From the data below, set down exactly the lines between the one holding "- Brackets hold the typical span" and the one holding "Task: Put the", inclusive, and no others.
· · · · ·
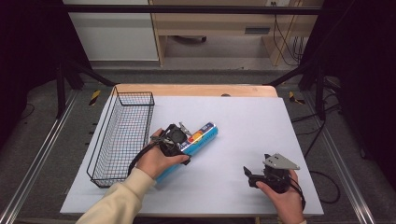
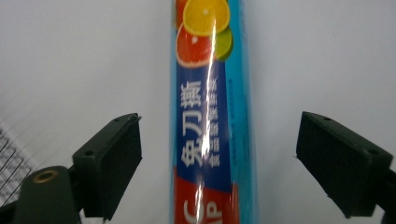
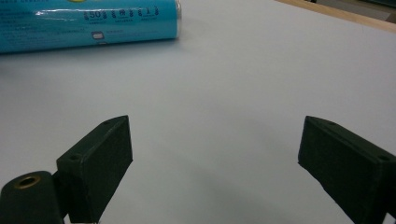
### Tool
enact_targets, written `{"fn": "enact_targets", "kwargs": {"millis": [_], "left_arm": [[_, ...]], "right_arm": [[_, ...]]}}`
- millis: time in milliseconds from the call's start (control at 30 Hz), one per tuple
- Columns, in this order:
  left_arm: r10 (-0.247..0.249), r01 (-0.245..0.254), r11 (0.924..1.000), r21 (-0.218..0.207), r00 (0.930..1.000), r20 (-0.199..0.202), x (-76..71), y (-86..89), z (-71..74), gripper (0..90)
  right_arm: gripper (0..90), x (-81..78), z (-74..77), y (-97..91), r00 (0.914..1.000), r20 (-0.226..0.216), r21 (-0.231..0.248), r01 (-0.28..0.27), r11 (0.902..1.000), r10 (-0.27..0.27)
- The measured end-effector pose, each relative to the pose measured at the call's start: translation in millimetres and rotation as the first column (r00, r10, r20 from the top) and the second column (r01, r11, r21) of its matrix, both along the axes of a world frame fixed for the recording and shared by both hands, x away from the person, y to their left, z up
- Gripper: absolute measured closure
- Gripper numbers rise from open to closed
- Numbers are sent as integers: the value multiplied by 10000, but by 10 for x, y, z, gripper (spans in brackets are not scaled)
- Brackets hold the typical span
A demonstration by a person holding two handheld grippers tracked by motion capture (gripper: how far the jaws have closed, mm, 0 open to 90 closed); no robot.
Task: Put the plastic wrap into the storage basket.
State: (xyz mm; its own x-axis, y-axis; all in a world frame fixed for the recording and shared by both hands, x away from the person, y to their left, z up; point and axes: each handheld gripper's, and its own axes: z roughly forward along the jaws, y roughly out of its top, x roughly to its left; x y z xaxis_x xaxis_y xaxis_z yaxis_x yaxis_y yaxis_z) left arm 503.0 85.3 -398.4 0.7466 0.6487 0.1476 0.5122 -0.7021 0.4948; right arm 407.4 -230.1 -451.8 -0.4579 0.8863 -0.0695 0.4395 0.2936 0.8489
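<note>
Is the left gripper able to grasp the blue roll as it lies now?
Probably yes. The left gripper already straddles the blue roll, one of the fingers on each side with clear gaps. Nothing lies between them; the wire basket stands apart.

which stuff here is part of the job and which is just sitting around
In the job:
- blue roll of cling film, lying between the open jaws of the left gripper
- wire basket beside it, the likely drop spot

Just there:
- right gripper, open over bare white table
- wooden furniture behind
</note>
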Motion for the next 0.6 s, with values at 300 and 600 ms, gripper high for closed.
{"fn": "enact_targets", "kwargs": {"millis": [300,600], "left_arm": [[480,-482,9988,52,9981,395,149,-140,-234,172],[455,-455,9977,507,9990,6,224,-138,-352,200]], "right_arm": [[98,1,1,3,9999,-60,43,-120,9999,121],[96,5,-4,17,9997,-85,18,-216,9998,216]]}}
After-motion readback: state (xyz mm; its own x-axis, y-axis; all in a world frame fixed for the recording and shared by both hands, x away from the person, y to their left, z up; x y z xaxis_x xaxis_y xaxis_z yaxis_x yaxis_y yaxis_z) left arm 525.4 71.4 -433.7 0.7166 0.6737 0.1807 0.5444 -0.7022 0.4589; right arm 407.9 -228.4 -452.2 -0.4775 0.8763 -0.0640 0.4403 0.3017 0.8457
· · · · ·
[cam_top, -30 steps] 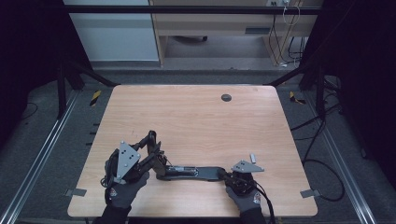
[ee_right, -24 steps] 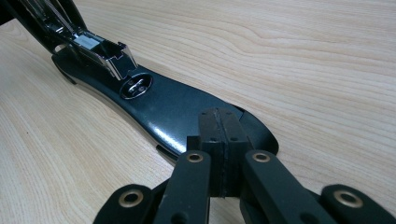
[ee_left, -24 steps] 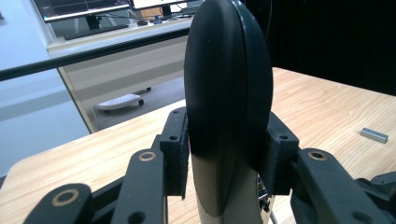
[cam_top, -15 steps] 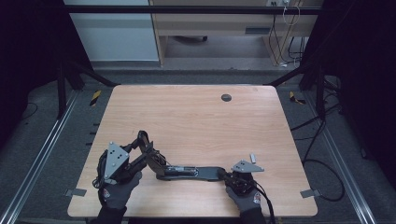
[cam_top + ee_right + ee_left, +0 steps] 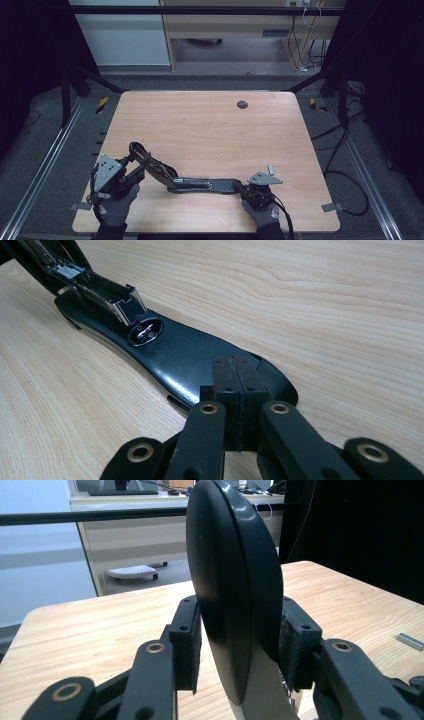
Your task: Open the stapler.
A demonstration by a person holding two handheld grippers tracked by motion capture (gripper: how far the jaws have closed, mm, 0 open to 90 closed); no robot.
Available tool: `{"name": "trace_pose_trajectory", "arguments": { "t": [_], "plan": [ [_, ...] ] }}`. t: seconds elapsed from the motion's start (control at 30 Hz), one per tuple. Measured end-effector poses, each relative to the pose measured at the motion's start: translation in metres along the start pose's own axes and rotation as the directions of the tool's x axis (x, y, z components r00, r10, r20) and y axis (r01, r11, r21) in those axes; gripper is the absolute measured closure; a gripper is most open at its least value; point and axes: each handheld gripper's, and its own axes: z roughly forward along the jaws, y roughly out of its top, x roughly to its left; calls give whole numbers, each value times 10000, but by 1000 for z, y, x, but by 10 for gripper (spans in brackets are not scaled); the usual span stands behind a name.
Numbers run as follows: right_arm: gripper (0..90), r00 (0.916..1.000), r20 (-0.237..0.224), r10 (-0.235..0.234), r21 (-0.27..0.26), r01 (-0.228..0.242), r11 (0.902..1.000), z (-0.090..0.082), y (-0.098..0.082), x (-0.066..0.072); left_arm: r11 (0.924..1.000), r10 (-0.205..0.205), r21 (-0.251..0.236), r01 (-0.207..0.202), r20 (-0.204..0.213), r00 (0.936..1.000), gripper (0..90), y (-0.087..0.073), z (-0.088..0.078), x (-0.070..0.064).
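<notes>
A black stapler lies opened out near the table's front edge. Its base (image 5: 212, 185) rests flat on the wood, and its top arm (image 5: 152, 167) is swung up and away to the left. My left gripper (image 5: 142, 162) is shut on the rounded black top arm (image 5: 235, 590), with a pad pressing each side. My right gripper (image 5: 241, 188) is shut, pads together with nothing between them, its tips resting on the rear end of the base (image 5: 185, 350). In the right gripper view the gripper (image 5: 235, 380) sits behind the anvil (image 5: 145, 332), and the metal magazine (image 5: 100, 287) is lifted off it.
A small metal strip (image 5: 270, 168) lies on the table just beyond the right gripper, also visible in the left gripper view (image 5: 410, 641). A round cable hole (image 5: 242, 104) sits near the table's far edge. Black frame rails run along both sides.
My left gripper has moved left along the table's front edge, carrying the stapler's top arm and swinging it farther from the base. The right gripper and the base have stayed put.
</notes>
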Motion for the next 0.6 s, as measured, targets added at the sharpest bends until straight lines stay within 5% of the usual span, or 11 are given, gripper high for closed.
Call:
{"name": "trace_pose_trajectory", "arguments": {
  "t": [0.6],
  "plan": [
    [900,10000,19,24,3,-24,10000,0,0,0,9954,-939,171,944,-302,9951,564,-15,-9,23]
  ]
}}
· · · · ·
[FINISHED TASK]
- Brackets hold the typical span
A demonstration by a person holding two handheld grippers tracked by motion capture (gripper: how far the jaws have closed, mm, 0 open to 90 closed); no robot.
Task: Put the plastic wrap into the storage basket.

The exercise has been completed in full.